Le médecin se tut, semblant encore hésiter sur son droit à parler, souleva son verre, le reposa.

— Qu’y avait-il, docteur, dans le crâne de Vaudel ? insista Adamsberg.

— Une cage hermétique, une pièce hantée, un cachot noir. Il vivait dans l’obsession de ce qu’elle contenait.

— Quoi ?

— Lui-même. Avec sa famille au complet et leur secret Tous enfermés là-dedans, tous muets, tous loin du monde.

— Il pensait que quelqu’un l’enfermait ?

— Non, vous ne comprenez pas. Vaudel s’était enfermé de lui-même, il s’était volontairement caché, dissimulé à la vue des autres. Il protégeait les occupants du cachot.

— De la mort ?

— De l’anéantissement. Il y avait trois autres choses patentes chez lui : un attachement forcené à son nom, à son patronyme. Un déchirement irrésolu envers son fils, entre fierté et refus. Il aimait Pierre, mais il ne voulait pas qu’il existe.

— Il ne lui a rien légué, il a testé en faveur du jardinier.

— C’est logique. S’il ne lègue rien, c’est qu’il n’a pas de fils.

— Je ne pense pas que Pierre l’ait compris ainsi.

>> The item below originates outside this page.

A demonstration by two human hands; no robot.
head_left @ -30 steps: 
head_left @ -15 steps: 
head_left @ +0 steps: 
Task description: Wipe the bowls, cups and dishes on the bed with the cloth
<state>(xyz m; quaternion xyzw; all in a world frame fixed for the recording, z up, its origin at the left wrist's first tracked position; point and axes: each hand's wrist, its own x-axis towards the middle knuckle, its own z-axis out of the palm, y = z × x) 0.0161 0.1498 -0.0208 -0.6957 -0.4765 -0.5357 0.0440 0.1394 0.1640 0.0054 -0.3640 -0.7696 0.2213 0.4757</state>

— Sûrement pas. Enfin Vaudel était doté d’un orgueil sans bornes, si total qu’il générait un sentiment d’invincibilité. Je n’ai jamais rencontré rien de tel. Voilà ce que peut vous apprendre le médecin, et vous comprenez pourquoi je tenais beaucoup à ce patient. Mais Vaudel était fort, ses résistances à mes soins étaient féroces. Il tolérait que je lui arrange un torticolis ou une entorse. Il m’a même adulé quand je lui ai ôté ses vertiges et sa surdité naissante. Ici, dériva le médecin en tapotant son oreille. Les osselets de l’oreille moyenne bloqués comme des étaux. Mais il me haïssait lorsque je m’approchais du cachot noir et des ennemis qui le cernaient.